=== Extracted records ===
□ □ □
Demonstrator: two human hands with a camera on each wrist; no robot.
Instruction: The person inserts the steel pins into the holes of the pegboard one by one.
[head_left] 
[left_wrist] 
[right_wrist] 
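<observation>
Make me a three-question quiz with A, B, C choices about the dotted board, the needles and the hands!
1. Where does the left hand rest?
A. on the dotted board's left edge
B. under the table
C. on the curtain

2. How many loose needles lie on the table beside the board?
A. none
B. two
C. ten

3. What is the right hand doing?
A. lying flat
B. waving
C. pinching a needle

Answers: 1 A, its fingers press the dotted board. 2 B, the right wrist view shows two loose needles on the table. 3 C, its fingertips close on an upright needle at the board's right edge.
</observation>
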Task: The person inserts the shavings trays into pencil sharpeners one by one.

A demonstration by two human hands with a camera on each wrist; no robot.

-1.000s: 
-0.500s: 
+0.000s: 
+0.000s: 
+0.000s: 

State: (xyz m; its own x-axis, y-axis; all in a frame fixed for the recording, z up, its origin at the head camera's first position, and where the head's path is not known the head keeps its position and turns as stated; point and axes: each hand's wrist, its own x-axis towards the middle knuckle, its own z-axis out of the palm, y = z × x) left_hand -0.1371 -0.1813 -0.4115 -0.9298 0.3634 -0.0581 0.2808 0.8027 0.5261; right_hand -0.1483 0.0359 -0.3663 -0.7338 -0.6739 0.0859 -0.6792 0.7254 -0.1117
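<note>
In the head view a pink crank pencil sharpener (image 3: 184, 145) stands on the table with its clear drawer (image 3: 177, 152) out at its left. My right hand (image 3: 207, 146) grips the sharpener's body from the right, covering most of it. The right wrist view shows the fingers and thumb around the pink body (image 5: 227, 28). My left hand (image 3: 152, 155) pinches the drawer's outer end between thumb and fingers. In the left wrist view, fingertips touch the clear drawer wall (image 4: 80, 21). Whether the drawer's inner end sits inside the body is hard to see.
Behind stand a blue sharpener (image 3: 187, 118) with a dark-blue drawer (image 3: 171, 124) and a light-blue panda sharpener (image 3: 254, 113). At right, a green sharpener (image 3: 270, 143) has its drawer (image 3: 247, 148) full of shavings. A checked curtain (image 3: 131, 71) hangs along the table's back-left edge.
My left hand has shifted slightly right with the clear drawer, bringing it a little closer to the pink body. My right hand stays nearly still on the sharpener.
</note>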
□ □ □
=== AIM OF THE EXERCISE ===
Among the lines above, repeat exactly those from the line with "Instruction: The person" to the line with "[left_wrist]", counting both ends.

=== YOUR SOLUTION ===
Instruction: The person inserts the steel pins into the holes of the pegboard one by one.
[head_left] 
[left_wrist] 

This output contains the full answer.